** Opening SUPPLIED MATERIAL block **

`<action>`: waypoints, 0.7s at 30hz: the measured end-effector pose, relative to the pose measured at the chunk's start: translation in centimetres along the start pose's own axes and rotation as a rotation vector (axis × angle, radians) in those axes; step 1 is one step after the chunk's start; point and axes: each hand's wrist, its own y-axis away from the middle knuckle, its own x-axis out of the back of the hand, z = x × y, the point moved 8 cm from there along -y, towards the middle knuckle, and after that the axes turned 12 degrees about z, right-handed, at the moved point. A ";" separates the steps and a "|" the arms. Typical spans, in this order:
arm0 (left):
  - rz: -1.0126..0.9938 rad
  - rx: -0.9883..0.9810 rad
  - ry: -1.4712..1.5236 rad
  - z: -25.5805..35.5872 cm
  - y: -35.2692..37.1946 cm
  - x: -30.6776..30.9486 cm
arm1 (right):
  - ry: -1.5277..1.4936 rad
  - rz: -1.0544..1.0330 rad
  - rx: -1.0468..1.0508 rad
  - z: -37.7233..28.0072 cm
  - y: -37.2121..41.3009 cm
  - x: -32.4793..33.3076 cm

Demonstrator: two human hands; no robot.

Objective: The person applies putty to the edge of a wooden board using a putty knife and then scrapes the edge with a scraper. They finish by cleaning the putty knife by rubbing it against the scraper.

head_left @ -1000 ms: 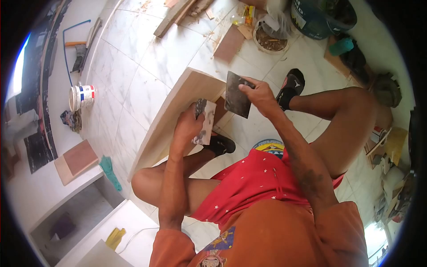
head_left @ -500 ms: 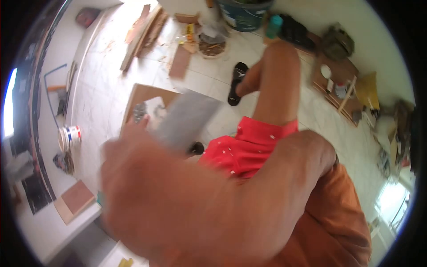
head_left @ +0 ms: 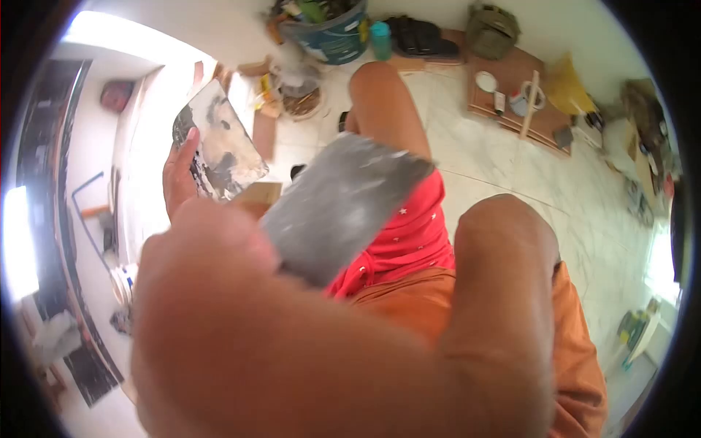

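Note:
My right hand [head_left: 208, 244] is closed around a grey scraper blade [head_left: 343, 208], whose flat rectangular face points away from me; any handle is hidden in the fist. My right forearm fills the lower middle of the view. Beyond it, my left hand [head_left: 179, 175] holds a flat putty board [head_left: 226, 139], with the thumb on its edge. Cream and dark smears cover the board. The blade and board are apart, the blade being to the right and nearer to me.
A blue-green bucket [head_left: 339, 36] stands by the far wall, beside a turquoise bottle [head_left: 380, 41]. Farther right, a brown board [head_left: 482, 102] carries cups and a wooden stick. A striped white bucket [head_left: 125, 283] sits at left. Light tiles [head_left: 504, 171] form the floor.
The view has shifted and turned. The left hand's putty board, earlier mostly hidden behind the right hand and blade, is now raised into plain sight. The scraper blade shows more of its face.

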 end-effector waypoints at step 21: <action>-0.352 0.193 0.363 -2.4 -6.1 -16.1 | -1.046 1.600 -1.422 20.6 19.4 5.6</action>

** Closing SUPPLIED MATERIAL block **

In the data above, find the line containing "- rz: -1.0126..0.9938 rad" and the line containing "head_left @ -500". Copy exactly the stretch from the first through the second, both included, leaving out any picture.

▶ [SOLVED PROBLEM]
  - rz: -1.0126..0.9938 rad
  - rx: -0.9883..0.9810 rad
  - ry: -1.4712..1.5236 rad
  - z: -25.5805..35.5872 cm
  - y: -35.2692..37.1946 cm
  - x: -30.6776..30.9486 cm
arm1 (right):
  - ry: -1.5277..1.4936 rad
  - rz: -1.0544..1.0330 rad
  - rx: -1.0468..1.0508 rad
  - z: -37.7233..28.0072 cm
  - y: -37.2121..41.3009 cm
  - x: -32.4793..33.3076 cm

Demonstrator: two human hands; no robot.

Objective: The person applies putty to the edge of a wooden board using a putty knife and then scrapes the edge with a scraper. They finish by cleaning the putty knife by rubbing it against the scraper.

head_left @ -1000 ms: 
head_left @ -500 ms: 

The exercise has been finished.